Whether or not the worker is entitled to benefits after November 2, 2016.
That the worker's chipped tooth should be accepted as a consequence of the compensable injury.
That the worker is not entitled to benefits after November 2, 2016.
The worker filed a claim with WCB on March 1, 2016 after a door that was being repaired by a contractor fell and struck her on the lower and middle back. She went to the doctor the same day and the medical report stated a superficial abrasion and localized swelling. The doctor also noted the worker had a pre-existing chronic lower back issue that she was on medication for.
On March 3, 2016, the worker contacted WCB to advise that she had also chipped a tooth when the accident occurred, that the force of the impact of the door on her back caused her to clench her teeth. A Dentist Report submitted on March 15, 2016 indicated a tooth #31 mesial incisal edge fracture. The worker was advised on May 5, 2016 that her claim for a chipped tooth was not accepted as her initial claim did not indicate an injury to her tooth or that she was struck in the facial area when the accident occurred. A relationship could not be established between the accident and the chipped tooth. A Physiotherapy Initial Assessment dated March 3, 2016 diagnosed the worker with "Acute L/S sprain/strain on chronic L/S disc herniations". The worker continued with physiotherapy treatments and medication but showed limited improvement. It was determined that the worker could return to work with restrictions but her employer advised the WCB on May 2, 2016 that the worker's position required her to be on her feet all day and that it would be difficult to provide sedentary duties. A call in examination by a WCB orthopedic specialist was performed on September 13, 2016 with an MRI scan performed on September 21, 2016. The WCB orthopedic specialist's report dated September 13, 2016 concluded that the worker's lower back pain could no longer be related to the March 1, 2016 accident and the worker was advised on October 26, 2016 that she was not entitled to benefits past November 2, 2016.

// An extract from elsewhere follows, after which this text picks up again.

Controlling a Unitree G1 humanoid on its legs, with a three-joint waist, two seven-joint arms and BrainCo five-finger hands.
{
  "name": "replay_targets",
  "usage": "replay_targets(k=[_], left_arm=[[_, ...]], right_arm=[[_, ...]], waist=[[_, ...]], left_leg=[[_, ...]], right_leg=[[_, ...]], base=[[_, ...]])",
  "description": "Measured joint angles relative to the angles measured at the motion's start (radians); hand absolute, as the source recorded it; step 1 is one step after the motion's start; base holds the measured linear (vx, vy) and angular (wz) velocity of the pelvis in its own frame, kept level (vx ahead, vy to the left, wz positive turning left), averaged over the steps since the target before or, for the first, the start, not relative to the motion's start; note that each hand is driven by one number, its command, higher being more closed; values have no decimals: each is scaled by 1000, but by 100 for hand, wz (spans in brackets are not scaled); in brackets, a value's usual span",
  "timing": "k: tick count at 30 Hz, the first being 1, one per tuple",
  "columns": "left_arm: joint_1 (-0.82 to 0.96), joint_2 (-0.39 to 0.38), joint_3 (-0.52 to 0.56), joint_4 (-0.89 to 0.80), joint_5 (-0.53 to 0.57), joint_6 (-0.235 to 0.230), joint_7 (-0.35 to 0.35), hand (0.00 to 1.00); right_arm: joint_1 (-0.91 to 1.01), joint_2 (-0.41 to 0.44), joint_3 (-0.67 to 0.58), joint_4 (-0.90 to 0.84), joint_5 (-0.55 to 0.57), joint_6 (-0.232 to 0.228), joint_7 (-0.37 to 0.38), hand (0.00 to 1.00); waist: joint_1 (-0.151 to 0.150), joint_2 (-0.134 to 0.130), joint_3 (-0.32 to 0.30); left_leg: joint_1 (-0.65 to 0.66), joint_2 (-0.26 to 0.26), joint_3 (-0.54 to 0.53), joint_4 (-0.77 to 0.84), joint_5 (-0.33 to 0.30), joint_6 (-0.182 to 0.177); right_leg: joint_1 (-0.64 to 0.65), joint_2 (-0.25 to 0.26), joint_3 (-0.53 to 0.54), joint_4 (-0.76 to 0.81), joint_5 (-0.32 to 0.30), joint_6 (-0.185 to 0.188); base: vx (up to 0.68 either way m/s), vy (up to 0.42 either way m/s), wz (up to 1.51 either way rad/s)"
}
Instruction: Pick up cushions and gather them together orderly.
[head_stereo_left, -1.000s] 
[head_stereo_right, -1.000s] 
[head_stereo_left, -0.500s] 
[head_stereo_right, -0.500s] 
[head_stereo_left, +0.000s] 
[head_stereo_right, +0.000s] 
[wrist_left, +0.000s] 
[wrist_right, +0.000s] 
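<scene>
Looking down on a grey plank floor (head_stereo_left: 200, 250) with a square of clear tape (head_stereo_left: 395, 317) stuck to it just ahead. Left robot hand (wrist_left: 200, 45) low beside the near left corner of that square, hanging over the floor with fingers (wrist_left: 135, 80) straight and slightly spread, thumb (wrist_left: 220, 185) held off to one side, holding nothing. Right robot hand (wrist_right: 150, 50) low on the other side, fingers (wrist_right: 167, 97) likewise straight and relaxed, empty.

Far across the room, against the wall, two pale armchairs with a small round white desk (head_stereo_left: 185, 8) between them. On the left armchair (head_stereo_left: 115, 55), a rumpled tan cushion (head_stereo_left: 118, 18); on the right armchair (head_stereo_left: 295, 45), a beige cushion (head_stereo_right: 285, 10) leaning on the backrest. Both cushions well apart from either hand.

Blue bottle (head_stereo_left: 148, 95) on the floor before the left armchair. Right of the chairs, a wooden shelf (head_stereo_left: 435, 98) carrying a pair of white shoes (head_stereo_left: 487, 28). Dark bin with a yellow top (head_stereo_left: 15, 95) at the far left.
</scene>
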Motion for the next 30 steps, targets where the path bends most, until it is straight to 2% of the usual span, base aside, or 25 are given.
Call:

The worker, through her worker advisor, appealed the May 5, 2016 decision that her claim for the chipped tooth was not compensable and the October 26, 2016 decision that she was not entitled to benefits past November 2, 2016 to the Review Office.
On April 12, 2017, the worker was advised by Review Office that their review of her appeal had determined that her chipped tooth was not compensable and that she was not entitled to benefits beyond November 2, 2016 as it could find no connection between the accident of March 1, 2016 and the worker's chipped tooth and current lower back pain. With regard to the chipped tooth, Review Office noted that at the time of the accident, the worker only noted her lower back injury stating that when she was struck, she screamed and had the "wind knocked out of her". Review Office determined that it was not likely that the worker could have screamed, had the wind knocked out of her and clenched her teeth at the same time. As well, Review Office felt that had a sudden clenching or jarring occurred as the worker stated, it would have been expected that more than one of her teeth would have been damaged and it was noted that the symptoms of a chipped tooth are typically felt immediately. On a balance of probabilities, it would not usually take two days to feel the symptoms of a chipped tooth.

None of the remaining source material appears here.